A novel hybrid control strategy for energy storage (ES) is applied in accordance to the recommendations by the IEEE Std. 1676. The strategy mainly consists of the model predictive controller (MPC), two-degree of freedom algorithm and modified droop control. In inverter control layer, MPC and two-degree of freedom algorithm are adopted to construct a generalized controller to enable ES operate in microgrid grid-connected and islanded operation modes with a single control structure, motivating the smooth transition between microgrid operating modes. And MPC and two-degree of freedom algorithm are used in the control layer's current inner loop and voltage outer loop, respectively. Comparing with the traditional double loop control from the perspective of structure, with the novel strategy the control layer's current inner loop is without pulse width modulation (PWM) and only a single proportional-integral (PI) controller is applied in its voltage outer loop, so that ES's robust performance can be enhanced. And because of the high frequency inverter's equivalent transfer function with the smaller time constant, MPC's transfer function approximated as being unitary. Therefore, when the two-degree of freedom algorithm construct the inverse model for the controlled object in control layer's voltage outer loop, from the application layer perspective, the control layer can be recognized as unity gain. Thus, the control layer's harmful disturbances associated with the operation mode transitions can be removed.
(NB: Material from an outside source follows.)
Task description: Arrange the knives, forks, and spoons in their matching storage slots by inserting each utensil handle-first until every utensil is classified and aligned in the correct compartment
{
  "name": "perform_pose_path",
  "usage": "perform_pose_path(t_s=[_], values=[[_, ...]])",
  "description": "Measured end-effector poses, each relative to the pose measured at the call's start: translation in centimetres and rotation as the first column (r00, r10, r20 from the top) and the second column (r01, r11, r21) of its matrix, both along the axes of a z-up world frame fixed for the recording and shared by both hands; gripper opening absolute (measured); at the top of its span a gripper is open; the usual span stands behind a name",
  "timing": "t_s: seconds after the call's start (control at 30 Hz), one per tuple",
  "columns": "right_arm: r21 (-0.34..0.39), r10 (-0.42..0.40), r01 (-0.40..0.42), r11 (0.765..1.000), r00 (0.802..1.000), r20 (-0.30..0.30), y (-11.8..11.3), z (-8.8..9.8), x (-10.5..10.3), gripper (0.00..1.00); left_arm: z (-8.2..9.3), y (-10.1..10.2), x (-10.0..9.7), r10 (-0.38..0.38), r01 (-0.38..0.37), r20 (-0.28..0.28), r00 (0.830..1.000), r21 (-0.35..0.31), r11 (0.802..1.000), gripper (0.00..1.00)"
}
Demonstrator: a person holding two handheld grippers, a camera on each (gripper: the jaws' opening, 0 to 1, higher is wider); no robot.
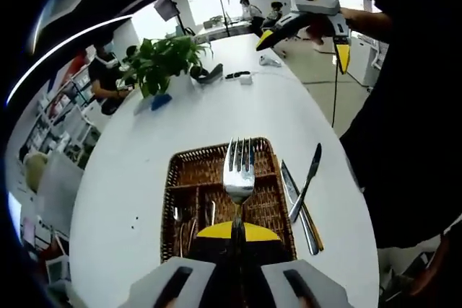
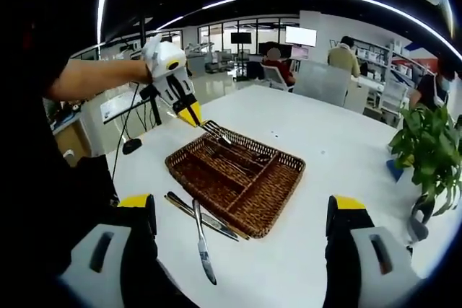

In the application layer, through adding decoupling inductance and introducing microgrid's voltage and angular frequency feedforward compensations to carry out PQ and modified droop controls, the grid-connected and island control targets of ES application layer can be realized. In particular, when microgrid operation mode is switched to island, with the help of modified droop control, microgrid's voltage and frequency can be quickly restored to standard values. Through the theoretical derivation and simulation results, it can be proved that under microgrid's plan or non-plan operation mode switching, the proposed method can not only can not only implement the microgrid smooth switching, but also strengthen its transient performance.